This idea is a bit more... contentious. I doubt that anyone in Congress would vote for this, unlike some of my other suggestions. However, this one has more merit than originally meets the eye, as it actually kills four birds with one stone.
First, it grapples with the problem of too big to fail. If a bank gets charged more and more of its income as taxes as it becomes larger, the equilibrium size of banks will be smaller. Banks would spin off some of their divisions, which usually increases shareholder and economic value in the process, as people who understand each aspect of the business better end up with more say in it. The only people who suffer are those at the very top, who don't get paid as well because they are now executives at smaller companies. The rate of increase of tax to asset size would determine the ideal size of banks, and that would have to be studied closely before putting this into effect.

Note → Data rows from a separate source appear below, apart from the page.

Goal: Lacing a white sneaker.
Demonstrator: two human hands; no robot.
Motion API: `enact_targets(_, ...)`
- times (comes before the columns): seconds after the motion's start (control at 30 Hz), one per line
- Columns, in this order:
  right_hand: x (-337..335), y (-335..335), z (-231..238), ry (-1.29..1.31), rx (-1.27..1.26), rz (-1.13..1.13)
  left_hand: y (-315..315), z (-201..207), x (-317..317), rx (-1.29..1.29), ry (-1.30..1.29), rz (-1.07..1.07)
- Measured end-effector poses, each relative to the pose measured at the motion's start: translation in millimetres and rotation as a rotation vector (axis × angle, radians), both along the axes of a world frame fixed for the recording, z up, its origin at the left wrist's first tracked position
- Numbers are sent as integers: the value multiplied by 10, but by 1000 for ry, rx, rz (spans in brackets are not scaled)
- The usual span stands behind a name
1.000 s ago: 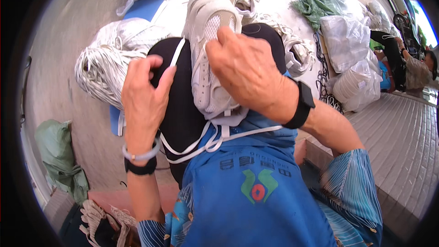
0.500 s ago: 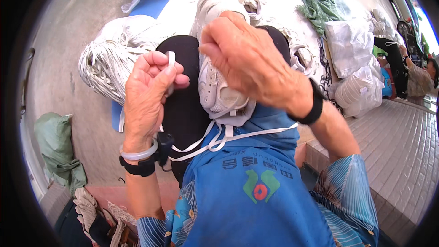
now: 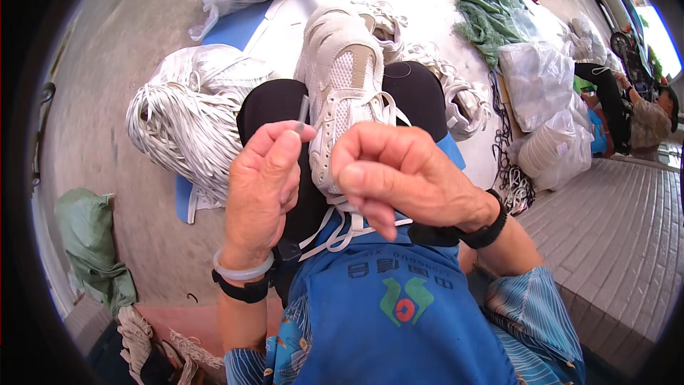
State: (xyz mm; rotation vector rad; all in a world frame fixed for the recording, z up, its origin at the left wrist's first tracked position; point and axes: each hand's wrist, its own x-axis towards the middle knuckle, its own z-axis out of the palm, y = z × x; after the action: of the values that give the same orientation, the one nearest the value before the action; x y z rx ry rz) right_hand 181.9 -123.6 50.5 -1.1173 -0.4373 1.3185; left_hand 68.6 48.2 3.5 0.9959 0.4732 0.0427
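White shoe (image 3: 350, 64), upper centre; left hand (image 3: 262, 182), centre, pinching thin strip (image 3: 304, 110); right hand (image 3: 410, 175), centre, fingers curled, cannot tell on what.

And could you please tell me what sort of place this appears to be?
It looks like an informal outdoor workspace, perhaps near a road: a pale shoe lies across the person's lap, a bundle of white laces sits alongside, and a vehicle stands in the background.

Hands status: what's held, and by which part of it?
Left hand: a thin strip, probably a lace, pinched between thumb and index just below its upward-pointing end. Right hand: fingers curled; can't tell if it holds anything.
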Motion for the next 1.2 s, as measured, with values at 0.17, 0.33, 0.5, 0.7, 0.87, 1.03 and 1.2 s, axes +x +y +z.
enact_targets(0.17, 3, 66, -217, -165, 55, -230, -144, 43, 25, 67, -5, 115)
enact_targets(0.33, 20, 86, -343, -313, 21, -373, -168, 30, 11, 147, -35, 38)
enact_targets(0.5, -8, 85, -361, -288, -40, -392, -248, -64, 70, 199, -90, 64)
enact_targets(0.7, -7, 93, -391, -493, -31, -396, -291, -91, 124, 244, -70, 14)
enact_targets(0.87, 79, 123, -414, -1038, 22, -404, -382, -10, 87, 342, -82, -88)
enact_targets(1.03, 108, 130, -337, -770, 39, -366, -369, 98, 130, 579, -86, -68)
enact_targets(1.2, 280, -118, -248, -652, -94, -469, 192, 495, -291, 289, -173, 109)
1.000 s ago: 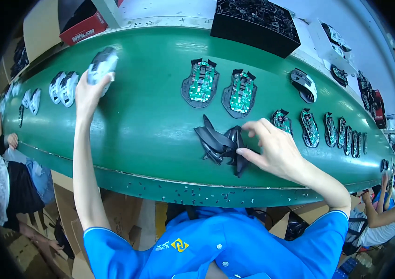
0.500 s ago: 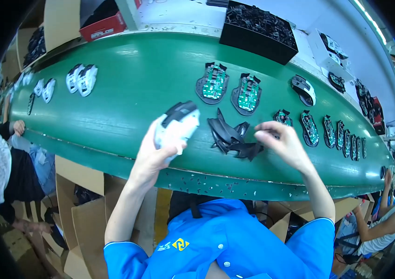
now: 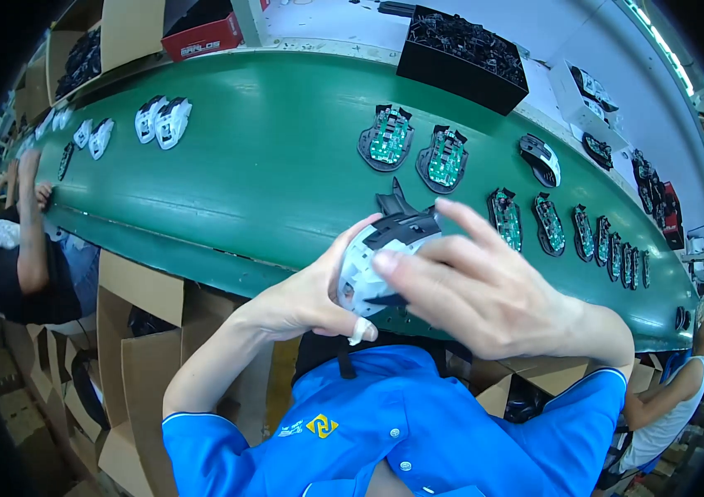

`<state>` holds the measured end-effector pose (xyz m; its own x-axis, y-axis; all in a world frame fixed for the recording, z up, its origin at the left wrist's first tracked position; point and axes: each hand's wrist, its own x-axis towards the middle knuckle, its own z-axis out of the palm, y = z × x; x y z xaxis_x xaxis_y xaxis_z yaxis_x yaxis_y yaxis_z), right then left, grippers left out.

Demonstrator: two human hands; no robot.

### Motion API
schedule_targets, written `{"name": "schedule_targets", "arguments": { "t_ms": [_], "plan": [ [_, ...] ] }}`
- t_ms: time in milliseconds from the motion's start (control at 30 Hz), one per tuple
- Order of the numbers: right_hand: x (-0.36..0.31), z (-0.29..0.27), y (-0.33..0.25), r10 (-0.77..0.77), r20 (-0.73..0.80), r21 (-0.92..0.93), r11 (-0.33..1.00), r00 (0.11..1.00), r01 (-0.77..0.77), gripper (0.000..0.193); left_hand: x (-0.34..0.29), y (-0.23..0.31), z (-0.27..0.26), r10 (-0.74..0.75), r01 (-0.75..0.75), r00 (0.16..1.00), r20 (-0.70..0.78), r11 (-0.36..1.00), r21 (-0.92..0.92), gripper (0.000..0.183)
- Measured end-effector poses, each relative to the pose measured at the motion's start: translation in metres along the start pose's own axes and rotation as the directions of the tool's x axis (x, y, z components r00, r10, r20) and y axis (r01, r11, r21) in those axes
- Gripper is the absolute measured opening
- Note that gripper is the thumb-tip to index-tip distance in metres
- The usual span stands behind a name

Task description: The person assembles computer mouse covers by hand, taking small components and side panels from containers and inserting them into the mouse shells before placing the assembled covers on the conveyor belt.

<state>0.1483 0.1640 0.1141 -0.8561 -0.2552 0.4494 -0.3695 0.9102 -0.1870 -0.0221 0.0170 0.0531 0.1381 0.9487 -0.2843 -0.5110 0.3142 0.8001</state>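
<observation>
My left hand (image 3: 310, 298) grips a white and black computer mouse shell (image 3: 360, 269) from its left side, thumb along the lower edge. A white wrap covers the thumb's tip. Over the shell's right half comes my right hand (image 3: 484, 290), thumb and fingers drawn in close to the shell's face. Whatever lies between its fingertips is hidden. Just behind the shell, black plastic parts (image 3: 394, 199) show on the green work surface (image 3: 269, 166), mostly covered by the shell and my hands.
Mouse bases with green circuit boards (image 3: 387, 141) lie beyond my hands and along the right. An assembled mouse (image 3: 541, 159) is at right. White shells (image 3: 171, 124) lie at left. A black box (image 3: 459, 91) of small parts stands behind. Co-workers (image 3: 33, 240) sit on both sides.
My left hand has brought the mouse shell rightward and nearer my body. My right hand has left the black parts and come left over the shell.
</observation>
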Motion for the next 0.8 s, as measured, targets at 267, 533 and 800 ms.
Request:
{"name": "schedule_targets", "arguments": {
  "t_ms": [267, 533, 800],
  "plan": [
    [0.003, 0.011, -0.014, -0.086, 0.059, 0.061, 0.995, 0.995, 0.083, 0.051, -0.011, -0.004, 0.016, 0.117, -0.112, 0.992, -0.048, 0.989, 0.093, 0.109],
    [0.001, 0.01, -0.011, -0.05, -0.073, 0.119, 0.991, 0.996, 0.059, 0.051, -0.023, -0.009, 0.023, 0.291, -0.248, 0.952, -0.096, 0.916, 0.315, 0.104],
    [-0.023, 0.021, -0.006, 0.548, -0.073, 0.56, 0.714, 0.833, -0.42, 0.045, -0.03, -0.017, 0.026, 0.413, -0.333, 0.883, -0.224, 0.886, 0.322, 0.104]
  ]
}}
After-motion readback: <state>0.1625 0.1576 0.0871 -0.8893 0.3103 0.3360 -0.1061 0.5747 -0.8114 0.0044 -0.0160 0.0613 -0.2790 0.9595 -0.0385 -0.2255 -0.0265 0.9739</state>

Second, it forces banks who gain implicit government guarantees of bailouts, due to being so large, to pay for that guarantee. After the bailout, the country has both the problem of moral hazard and a competitive advantage for large banks. They can borrow more cheaply since the government will bail them out if they fail, and then they are encouraged to be more risky with it for the same reason. A progressive tax will make large banks less profitable and so will cancel out that competitive advantage, and encourage risk takers to go elsewhere so that they can keep more of their gains. This will make large banks much more secure.
Third, it controls leverage. Leverage was a major contributor to this crisis. First, it increases the size of an asset bubble, then when all the banks had to sell off all their assets at once, it caused at asset death spiral. As they sold more, prices went down, causing them to have to sell more, pushing the price down further, et cetera. With Morgan Stanley leveraged 32-1 at the beginning of the crisis, it could only take a 3% decrease in prices before becoming insolvent. This policy would control leverage because leverage increases assets, and as a bank became increasingly leveraged, tax rates would go up, increasing the cost of the next round of leverage and making it more and more unattractive very quickly. Controlling leverage is a very important part of preventing another crisis, and this policy would do it automatically, with the market determining the limit.

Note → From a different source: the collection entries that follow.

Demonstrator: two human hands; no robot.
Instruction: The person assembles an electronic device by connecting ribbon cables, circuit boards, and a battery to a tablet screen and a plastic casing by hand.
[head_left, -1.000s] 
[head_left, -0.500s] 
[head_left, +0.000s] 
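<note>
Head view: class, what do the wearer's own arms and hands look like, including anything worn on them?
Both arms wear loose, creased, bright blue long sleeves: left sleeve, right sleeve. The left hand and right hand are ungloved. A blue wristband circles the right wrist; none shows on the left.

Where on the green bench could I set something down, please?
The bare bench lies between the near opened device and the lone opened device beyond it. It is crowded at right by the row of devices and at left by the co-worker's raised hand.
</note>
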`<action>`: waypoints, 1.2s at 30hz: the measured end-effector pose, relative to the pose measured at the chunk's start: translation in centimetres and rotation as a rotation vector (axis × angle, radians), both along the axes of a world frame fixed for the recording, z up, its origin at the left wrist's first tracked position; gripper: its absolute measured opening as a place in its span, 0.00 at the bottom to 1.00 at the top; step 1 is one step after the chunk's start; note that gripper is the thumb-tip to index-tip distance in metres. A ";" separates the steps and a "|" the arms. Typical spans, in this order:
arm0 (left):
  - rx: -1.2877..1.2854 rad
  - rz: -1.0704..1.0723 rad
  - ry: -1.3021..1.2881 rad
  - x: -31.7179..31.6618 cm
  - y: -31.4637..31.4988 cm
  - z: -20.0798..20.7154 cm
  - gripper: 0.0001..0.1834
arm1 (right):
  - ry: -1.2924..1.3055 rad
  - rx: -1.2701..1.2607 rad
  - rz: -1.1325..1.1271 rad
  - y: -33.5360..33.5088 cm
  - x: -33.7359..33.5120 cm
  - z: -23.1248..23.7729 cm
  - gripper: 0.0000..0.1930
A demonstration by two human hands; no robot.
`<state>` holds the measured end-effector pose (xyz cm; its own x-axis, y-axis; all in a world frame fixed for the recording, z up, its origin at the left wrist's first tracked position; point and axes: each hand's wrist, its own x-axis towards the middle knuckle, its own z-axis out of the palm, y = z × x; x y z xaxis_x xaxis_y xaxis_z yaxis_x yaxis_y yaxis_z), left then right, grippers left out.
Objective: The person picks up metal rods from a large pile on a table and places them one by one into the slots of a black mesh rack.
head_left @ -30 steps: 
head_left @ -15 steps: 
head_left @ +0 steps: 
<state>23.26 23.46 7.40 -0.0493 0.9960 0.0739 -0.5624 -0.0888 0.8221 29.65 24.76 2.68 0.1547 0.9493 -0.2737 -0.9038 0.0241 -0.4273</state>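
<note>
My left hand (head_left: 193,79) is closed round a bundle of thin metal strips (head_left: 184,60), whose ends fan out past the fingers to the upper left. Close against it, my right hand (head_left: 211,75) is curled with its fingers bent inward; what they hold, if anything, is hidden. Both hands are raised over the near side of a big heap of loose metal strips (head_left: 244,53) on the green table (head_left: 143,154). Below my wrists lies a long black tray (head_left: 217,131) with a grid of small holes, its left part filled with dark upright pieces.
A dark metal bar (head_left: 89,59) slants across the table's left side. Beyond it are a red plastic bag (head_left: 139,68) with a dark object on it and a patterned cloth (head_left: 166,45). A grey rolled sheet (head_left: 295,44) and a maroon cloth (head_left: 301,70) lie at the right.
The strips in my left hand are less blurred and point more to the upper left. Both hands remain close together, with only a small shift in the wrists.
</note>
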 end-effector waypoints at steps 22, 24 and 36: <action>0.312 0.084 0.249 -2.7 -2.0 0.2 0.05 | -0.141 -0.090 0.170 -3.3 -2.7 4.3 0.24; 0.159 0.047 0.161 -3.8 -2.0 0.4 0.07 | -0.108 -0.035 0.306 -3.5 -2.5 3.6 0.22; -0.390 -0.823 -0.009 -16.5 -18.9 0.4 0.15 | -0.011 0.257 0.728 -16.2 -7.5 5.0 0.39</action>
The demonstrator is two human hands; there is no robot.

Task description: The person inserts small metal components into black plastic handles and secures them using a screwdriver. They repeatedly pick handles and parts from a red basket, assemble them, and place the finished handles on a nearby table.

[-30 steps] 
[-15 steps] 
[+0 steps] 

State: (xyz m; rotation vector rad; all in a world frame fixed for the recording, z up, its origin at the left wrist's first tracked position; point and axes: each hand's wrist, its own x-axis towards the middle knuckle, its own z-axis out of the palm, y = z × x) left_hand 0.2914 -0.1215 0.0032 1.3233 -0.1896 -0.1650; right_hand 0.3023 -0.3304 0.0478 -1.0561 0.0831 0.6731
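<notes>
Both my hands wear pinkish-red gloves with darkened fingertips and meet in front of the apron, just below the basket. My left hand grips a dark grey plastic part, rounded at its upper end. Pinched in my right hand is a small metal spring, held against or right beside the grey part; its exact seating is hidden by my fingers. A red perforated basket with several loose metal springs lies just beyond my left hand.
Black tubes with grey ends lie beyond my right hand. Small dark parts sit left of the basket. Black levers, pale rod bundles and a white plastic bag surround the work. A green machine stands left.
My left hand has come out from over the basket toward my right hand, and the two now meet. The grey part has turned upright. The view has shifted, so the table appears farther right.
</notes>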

Finally, it has a counter-cyclical. This means that when the economy is hot, possibly overheating, it will cool it down, and when we are in a recession, it will provide a boost. It does this also through leverage. I have already explained how it slows leverage on the way up, but it also does the opposite on the way down. As asset prices decreased, the tax rate would down, making more leverage look more attractive. This new buying power would help buoy the market when prices were going down. Also, in would increase tax revenues during boom times and decrease them during recessions, providing a clear anticyclical effect, just like unemployment insurance, but without the hazard of encouraging people to stay unemployed.
All in all, this policy provides a whole range of positive effects, and is one that I would really love to see put into place. This policy by itself might be able to stave off another financial crisis if calibrated correctly.